O signatário do desabafo serviu por nove meses no inferno de Gaza e testemunhou várias ações do gênero. O procedimento não exige tecnologia — é mais barato e simples que o uso de robôs ou drones. Relatos de combatentes coletados pela ONG Breaking the Silence (Quebrando o Silêncio) sustentam que pelo menos dois oficiais do mais alto escalão das FDI tinham conhecimento da prática ilegal.
— Não sei o que é pior — escreve o autor da denúncia — Se os comandantes não saberem o que ocorre nas fileiras subalternas ou saberem e ignorarem.
Ele acredita que os seis inquéritos em curso visam somente a aplacar a consciência nacional e mundial pinçando alguns bodes expiatórios.
Enquanto isso, prosseguem o fatiamento e a ocupação de Gaza, a expansão da operação militar, a criação de mais “zonas de segurança” para as FDI, o enxotamento de mais de 140 mil para a nova “zona humanitária”. Ganho territorial parece ter se tornado a prioridade única de Netanyahu. O cessar-fogo inicial de 42 dias expirou em fevereiro e, desde então, vigora a suspensão de qualquer ajuda humanitária para o enclave. Um diretório especial israelense já começou a ser formado para supervisionar a “saída voluntária” de palestinos do enclave e, segundo revelou o site Axios, agentes do Mossad iniciaram o trabalho de “convencimento” de países africanos como Somália e Sudão do Sul para que aceitem receber esses excluídos à força.

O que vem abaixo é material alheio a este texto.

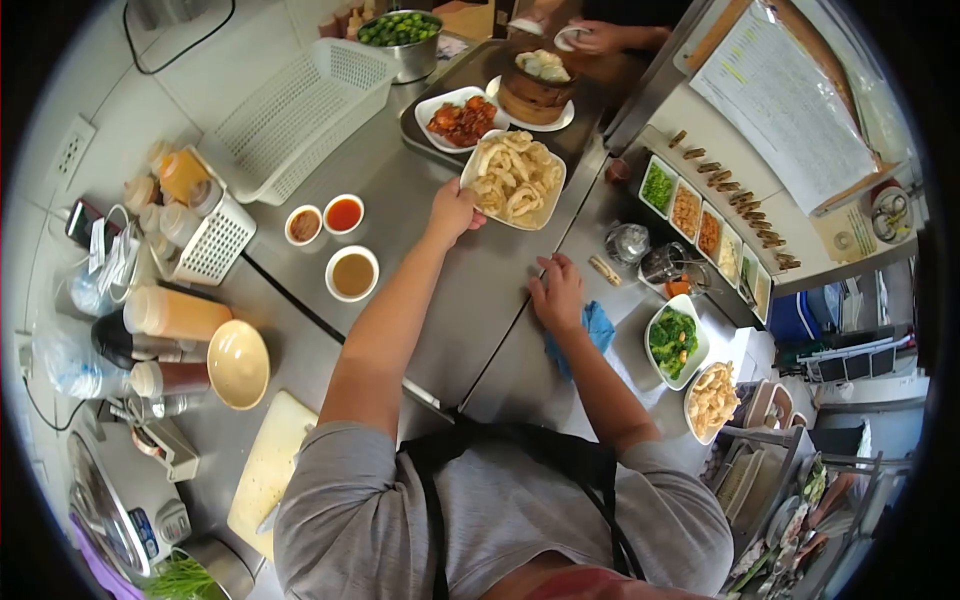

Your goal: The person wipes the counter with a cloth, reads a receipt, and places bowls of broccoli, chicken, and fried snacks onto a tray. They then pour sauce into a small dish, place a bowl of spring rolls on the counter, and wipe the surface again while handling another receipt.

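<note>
My left hand [456, 213] grips the near-left edge of a white square bowl [517, 222] piled with pale, curled fried crackers [515, 175]. The bowl is at the near edge of a dark tray [413, 132]. On that tray are a white dish of red-sauced food [462, 118] and a bamboo steamer [535, 98] on a white plate. My right hand [557, 292] rests on the steel counter with fingers apart, holding nothing. Beside its wrist lies a blue cloth [598, 325]. Three small sauce cups [352, 274] stand left of my left forearm.
Another person's hands [597, 38] hold small white dishes beyond the tray. A white plastic basket [300, 120], sauce bottles [175, 312] and a cutting board [270, 465] line the left. Garnish containers [685, 210], a broccoli bowl [697, 368] and another cracker bowl [712, 400] are at right.
</note>
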A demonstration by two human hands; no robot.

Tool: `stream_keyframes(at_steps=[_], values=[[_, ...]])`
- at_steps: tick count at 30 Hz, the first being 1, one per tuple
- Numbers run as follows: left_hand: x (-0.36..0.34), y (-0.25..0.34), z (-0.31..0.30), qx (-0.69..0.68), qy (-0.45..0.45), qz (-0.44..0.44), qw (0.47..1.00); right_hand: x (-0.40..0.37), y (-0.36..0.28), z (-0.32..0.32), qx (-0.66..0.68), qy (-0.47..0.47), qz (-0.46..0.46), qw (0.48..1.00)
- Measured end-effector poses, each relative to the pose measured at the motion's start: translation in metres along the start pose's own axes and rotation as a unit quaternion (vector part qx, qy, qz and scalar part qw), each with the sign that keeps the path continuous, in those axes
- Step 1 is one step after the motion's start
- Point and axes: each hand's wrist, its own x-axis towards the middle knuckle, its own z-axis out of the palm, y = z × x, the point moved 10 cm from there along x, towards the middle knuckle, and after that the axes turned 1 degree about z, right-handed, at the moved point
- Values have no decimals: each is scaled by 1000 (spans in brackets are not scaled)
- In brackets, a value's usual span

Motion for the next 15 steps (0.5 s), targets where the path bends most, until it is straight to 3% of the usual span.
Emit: stream_keyframes(at_steps=[3,9,15], values=[[36,12,21,20,0,31,999,4,-5,0,-24,-16,15,999],[92,0,51,56,-56,-8,997,8,-7,-1,-28,-21,19,999],[103,-13,50,25,-57,-73,995,9,-7,-1,-15,-27,28,999]])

Quantos shawishes mais precisarão ser usados para limpar Gaza de sua vida palestina?
— Estremeço ao pensar no dano causado à psique de quem é obrigado a entrar numa casa como cobaia, sozinho, desarmado e aterrorizado. Também estremeço ao pensar no dano que isso causa a nossos jovens soldados israelenses que prepararam a vítima — escreveu o oficial no Haaretz. — Não apenas falhamos na proteção de nossas tropas, como também corrompemos suas almas. Não há como saber o que será de nós, como sociedade, quando eles retornarem da linha de frente.